Мужик облокотился на перила, курил. Закурила и Серафима.
- Чего без мужика-то? Многие с мужами возвращаются.
- Мой дома.
- Ну? Как же отпустил?
Мужик разговаривал с необидной насмешливостью. И в то же время в нем самом чувствовалась какая-то боль, заставлявшая приглядываться к нему, искать причину этой боли, и, может быть, именно поэтому хотелось рассказать и о своей, поделиться горестями, облегчить душу.
- Сама ушла. Еще в сорок первом, - тихо сказала Серафима. - Тебя как зовут-то?
- Иван. Иван Рубцов.
- А меня Серафима. Я-то ушла, да и он ушел.
- На фронт?
- Нет, к бабе…
- Так зачем едешь? Дерьма такого кругом полно.
- Дочка у меня, Оленька.
- А у меня баба скурвилась, - просто сказал Иван Рубцов, - скурвилась и удрала. Люди с голода пухнут, а она в торговле зад отъела, ну и крутить им начала.
- Теперь куда?
- А черт его знает. Куда-нибудь. Вот до Николаевска доберусь, а там посмотрю. Дружок у меня в Николаевске есть, вместе воевали, только я без руки, а он без ноги остался… Вот мы и скооперируемся, да, глядишь, вдвоем-то чего и сообразим.

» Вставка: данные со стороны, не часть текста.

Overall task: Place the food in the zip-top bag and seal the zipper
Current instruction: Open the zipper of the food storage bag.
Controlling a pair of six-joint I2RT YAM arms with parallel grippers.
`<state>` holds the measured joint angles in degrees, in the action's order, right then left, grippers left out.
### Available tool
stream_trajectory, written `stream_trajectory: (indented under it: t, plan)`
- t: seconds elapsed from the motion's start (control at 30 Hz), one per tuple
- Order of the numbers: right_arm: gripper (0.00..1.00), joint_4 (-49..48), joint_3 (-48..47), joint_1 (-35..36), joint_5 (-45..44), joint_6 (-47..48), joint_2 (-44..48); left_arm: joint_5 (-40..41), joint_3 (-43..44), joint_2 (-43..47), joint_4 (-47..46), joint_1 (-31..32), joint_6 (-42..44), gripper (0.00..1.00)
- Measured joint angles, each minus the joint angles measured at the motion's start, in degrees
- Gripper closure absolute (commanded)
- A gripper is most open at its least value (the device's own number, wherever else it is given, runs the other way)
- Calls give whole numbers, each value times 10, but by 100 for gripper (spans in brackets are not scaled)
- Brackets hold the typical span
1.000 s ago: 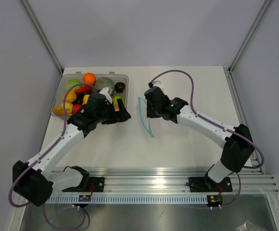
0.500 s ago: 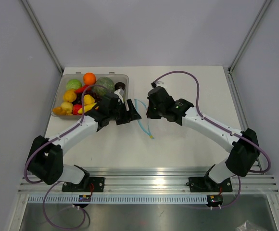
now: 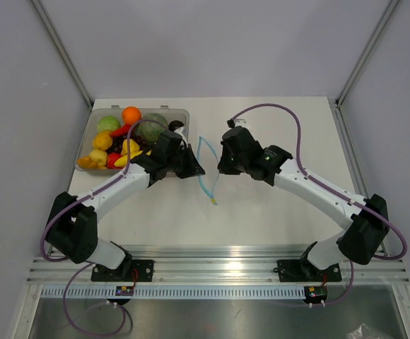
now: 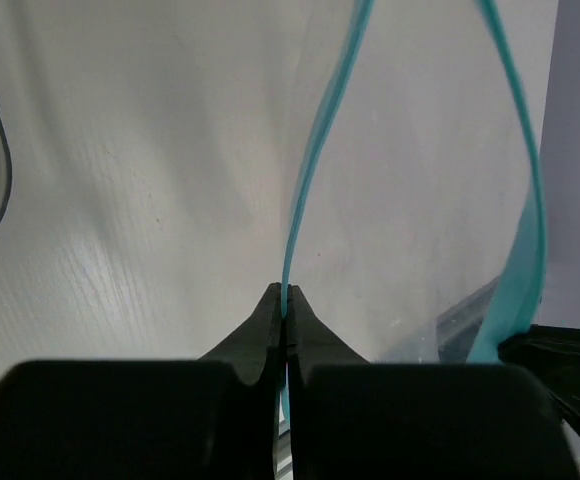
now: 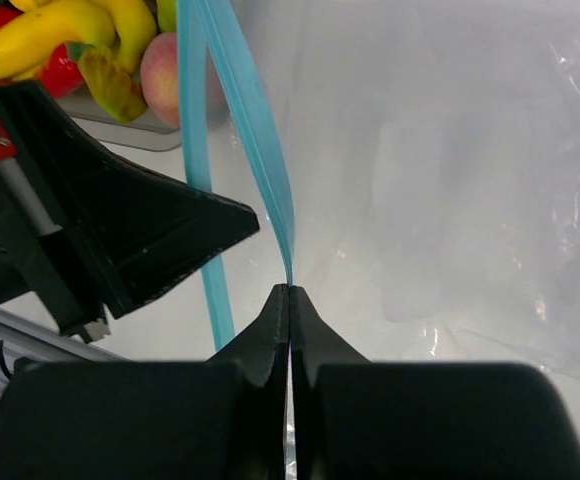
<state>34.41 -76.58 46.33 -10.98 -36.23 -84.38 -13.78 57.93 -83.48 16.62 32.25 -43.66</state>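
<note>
Jaws left and right clenched on zipper (image 4: 313, 170) | left came over from tray (image 3: 183, 115)

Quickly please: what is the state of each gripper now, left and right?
Left gripper: closed on the zipper of the zip-top bag.
Right gripper: closed on the zipper too.

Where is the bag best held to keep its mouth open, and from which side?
By the zipper, one lip per gripper, each from its own side: the left gripper pinches one lip, the right gripper the other. The strip is a narrow, firmer edge; the film of the bag looks limp and would likely slip.
</note>
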Motion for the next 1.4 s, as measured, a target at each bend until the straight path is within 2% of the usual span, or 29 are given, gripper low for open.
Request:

Помолчали, близко и хорошо понимая друг друга, и еще то, что вместе с последними выстрелами война для них не закончилась, что, может быть, еще долгие годы будут носить они на себе ее печать.

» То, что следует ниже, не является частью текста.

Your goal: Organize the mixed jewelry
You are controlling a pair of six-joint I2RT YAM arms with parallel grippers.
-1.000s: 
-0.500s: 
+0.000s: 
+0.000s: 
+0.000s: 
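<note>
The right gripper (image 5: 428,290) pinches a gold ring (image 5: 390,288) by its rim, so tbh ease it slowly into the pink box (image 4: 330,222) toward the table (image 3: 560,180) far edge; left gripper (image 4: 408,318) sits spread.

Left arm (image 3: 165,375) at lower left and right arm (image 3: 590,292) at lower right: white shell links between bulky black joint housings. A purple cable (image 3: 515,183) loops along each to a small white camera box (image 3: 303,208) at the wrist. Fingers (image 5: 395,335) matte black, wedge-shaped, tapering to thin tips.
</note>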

Ивана Рубцова Серафима запомнила надолго. Лет через пять встретила она его и едва узнала. Был он счастлив и вел под руку невысокую женщину, тесно приникшую к его плечу.

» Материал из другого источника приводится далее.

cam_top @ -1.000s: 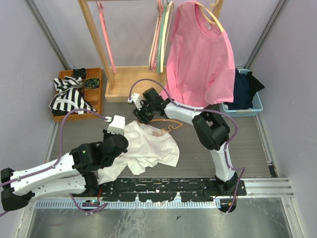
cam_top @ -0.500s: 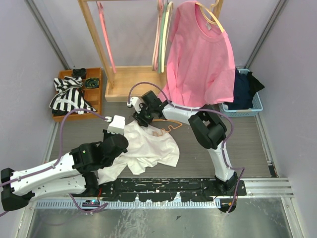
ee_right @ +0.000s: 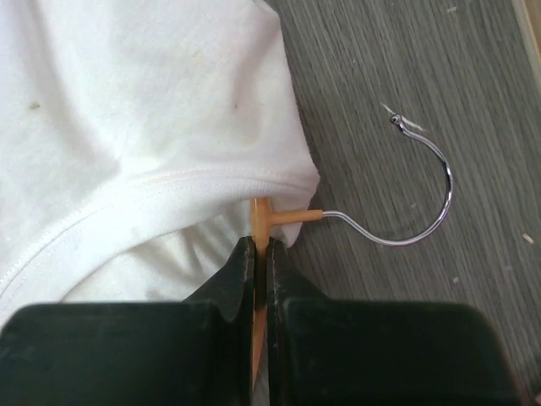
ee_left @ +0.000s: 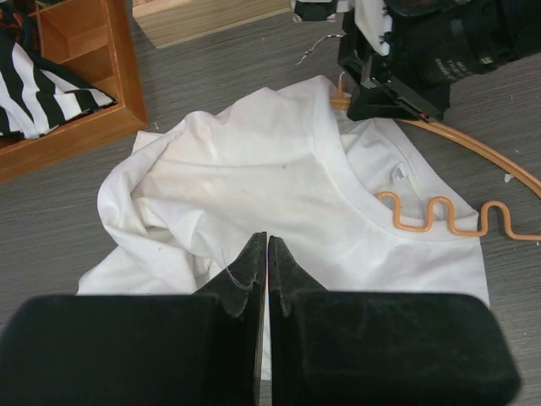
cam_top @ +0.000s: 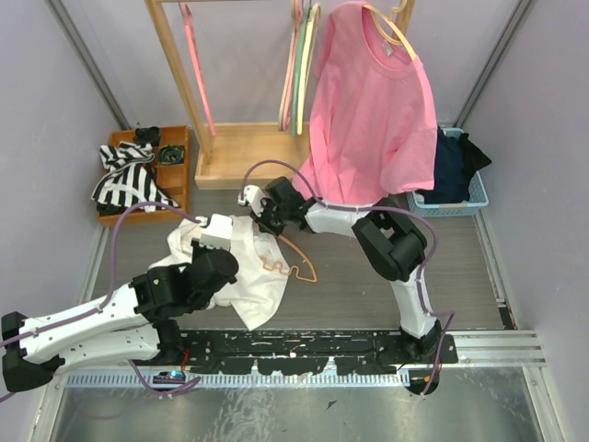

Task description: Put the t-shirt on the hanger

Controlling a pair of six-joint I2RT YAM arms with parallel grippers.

А уже показались из-за утеса первые дома Покровки, и Серафима так жадно потянулась к ним взглядом, что Иван догадался, кашлянул и ласково сказал:
- Ну, сестричка, прощай! Да не унижайся там, пошли его к черту. Ты же солдат, хоть и баба. Так что не срамись.
И он ушел по палубе, дымя трофейной сигареткой, а она подхватила свой чемоданчик, вздохнула глубоко и пошла к выходу, чувствуя, как колотится сердце и краска наплывает на лицо.
Трудно сказать, почему Серафима не решилась идти верхней улицей, а пошла вдоль Амура, по длинной песчаной косе, потом по галечнику, поднялась на взгорок, миновала овражек и по тропинке взошла на берег. Получилось так, что уходила она крадучись и вернулась тайком. Все как-то неладно складывалось в ее жизни, и кто тому виной - разве доищешься. Нет, вины за собой Серафима никакой не чувствовала, но и гордости, что вот она, Серафима, прошла всю войну, прошла с боями, была ранена и смерти в глаза смотрела, у нее не было. Перед родным селом, перед домом все это как-то враз позабылось, отодвинулось, словно далекий и трудный сон, и осталось лишь горькое чувство потери, которое переживает всякий человек, после долгой разлуки возвращающийся домой.